Customize the detection process

imghdr internally USES test_jpeg, test_png, test_gif and other functions to detect the file format. The module internally maintains a list of functions, imghdr.tests. Each time the what function is called, the detection function will be called in the order in the list, and the loop will exit when the detection function returns the result. Users can modify the detection process by modifying this list.
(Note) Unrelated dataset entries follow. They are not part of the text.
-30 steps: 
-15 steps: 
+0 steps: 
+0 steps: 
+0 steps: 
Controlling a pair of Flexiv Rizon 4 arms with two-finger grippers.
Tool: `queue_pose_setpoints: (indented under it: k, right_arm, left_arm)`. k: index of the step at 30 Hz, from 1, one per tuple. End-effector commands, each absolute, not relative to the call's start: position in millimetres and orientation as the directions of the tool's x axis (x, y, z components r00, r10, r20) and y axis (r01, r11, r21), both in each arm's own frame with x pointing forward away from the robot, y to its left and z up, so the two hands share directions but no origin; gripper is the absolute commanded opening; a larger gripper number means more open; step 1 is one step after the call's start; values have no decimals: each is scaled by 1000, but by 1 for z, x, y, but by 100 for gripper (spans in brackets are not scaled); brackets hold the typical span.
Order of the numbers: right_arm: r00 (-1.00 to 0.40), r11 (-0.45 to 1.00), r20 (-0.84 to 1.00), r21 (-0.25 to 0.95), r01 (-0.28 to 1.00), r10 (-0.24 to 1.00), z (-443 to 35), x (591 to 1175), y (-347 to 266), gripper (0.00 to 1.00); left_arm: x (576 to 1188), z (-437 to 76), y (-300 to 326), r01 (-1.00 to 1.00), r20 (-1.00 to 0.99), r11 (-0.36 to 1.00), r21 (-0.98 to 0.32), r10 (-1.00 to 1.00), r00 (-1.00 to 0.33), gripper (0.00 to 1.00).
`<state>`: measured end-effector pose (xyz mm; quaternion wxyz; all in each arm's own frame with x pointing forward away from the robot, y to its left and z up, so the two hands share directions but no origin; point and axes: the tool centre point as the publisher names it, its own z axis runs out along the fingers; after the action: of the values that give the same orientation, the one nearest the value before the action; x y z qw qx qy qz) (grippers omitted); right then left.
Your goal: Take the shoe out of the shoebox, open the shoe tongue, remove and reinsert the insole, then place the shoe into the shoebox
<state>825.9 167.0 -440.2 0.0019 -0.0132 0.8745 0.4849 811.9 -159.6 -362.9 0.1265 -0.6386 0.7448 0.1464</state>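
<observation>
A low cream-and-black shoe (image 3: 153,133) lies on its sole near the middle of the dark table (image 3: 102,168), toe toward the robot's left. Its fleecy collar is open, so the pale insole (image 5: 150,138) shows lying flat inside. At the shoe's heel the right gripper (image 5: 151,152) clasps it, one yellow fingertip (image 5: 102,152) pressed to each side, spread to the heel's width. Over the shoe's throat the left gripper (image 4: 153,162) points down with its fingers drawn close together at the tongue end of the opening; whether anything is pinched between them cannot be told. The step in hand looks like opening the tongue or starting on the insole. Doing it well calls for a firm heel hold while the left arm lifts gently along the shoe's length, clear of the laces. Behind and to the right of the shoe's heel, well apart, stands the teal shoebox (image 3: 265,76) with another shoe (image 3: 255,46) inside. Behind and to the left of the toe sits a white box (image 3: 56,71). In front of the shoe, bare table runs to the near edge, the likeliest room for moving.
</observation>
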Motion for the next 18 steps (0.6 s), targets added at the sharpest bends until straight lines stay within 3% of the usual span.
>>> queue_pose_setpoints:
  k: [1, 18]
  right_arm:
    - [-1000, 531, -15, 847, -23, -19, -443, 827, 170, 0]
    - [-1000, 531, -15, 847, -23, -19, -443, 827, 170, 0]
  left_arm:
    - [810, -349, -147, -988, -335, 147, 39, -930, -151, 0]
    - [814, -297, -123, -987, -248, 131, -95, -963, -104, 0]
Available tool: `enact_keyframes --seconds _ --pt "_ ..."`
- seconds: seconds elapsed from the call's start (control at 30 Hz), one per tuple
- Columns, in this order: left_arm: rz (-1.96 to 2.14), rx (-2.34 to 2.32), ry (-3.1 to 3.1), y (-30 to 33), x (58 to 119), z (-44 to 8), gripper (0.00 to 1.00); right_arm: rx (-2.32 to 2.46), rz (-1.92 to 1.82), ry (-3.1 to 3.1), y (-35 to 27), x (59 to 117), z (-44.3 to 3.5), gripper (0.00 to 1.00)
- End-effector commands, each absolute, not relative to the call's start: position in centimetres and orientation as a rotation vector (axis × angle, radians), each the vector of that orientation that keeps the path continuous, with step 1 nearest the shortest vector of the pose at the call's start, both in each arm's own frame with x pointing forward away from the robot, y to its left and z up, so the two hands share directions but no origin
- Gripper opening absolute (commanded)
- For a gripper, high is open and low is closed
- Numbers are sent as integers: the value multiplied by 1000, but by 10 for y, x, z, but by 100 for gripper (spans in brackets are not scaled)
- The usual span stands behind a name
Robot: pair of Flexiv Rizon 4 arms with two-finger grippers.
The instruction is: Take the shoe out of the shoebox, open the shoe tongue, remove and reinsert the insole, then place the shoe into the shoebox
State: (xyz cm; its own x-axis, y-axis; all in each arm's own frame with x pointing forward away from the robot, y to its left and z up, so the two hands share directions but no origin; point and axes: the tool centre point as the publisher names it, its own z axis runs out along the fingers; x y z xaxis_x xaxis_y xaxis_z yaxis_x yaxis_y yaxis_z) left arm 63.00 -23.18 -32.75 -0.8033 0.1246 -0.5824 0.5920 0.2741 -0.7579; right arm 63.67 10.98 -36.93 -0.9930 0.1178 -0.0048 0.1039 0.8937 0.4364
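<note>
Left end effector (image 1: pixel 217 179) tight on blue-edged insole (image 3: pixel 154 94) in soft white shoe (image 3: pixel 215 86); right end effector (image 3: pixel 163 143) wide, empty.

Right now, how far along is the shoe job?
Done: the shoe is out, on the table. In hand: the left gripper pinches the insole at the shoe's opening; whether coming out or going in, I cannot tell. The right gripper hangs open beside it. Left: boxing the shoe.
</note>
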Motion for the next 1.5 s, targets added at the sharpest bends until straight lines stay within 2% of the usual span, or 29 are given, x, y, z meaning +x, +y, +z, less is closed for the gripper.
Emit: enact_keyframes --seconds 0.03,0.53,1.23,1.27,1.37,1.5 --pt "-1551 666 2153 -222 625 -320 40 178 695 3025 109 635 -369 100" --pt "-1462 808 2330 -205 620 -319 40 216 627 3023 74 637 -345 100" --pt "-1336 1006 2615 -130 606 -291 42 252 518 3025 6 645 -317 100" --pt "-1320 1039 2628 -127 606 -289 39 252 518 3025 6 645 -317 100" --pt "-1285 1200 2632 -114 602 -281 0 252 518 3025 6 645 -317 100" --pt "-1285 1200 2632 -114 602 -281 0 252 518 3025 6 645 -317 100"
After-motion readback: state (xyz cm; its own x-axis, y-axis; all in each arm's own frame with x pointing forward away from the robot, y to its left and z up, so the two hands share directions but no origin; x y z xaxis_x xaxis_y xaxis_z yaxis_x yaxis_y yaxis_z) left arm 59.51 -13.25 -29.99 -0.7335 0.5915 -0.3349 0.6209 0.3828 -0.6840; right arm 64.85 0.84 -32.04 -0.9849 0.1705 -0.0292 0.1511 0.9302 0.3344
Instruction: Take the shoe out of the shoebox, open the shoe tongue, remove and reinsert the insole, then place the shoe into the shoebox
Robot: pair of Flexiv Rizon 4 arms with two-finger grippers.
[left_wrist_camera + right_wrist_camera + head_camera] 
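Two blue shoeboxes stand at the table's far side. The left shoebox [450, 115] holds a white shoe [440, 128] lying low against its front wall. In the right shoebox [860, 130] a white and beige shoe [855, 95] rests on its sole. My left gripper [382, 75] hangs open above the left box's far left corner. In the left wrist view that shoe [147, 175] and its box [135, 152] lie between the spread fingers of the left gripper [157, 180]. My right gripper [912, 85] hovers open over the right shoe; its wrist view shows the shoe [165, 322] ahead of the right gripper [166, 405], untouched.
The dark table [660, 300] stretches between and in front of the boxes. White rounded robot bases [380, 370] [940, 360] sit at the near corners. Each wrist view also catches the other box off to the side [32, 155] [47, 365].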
You can also add your own detection functions to the list.

In the following example, the blogger added 1 function to the last prompt file of the detection process, which is not an image:


>>> import imghdr
>>> def final(h, f):
... print("This file isn\'t a image!")
...
>>> imghdr.tests.append(final)
>>> imghdr.what("imghdr.md")
This file isn't a image!

Adding the detection function by yourself needs to receive two parameters, h and f. h is the byte string used for detection, and f is the object of file. However, the built-in detection function in the module does not use this PARAMETER of f...

The imghdr module is started from the command line

While reading the source code, the blogger found two functions not mentioned in the official documentation, which provided a direct way to launch the imghdr module from the command line.

Just call ES67en-ES68en imghdr [-ES70en] file1 file2... You can directly detect the type of file. file can be a file or a folder. By default, this only detects file types at the level 1 below the folder, with the -ES74en parameter added if recursive detection is required.

Each file prints 1 line of output as "file name: file type /None".

Conclusion: There are a lot of internal problems with imghdr module due to the lack of users. However, as long as the module is used in accordance with the official documents, it will not have any problems. After the blog interview, change 1 of this module and then pr.

Above is the article on Python using imghdr module to identify image format instance analysis, I hope to help you. Interested friends can continue to refer to other related topics in this site, if there is any deficiency, welcome to comment out. Thank you for your support!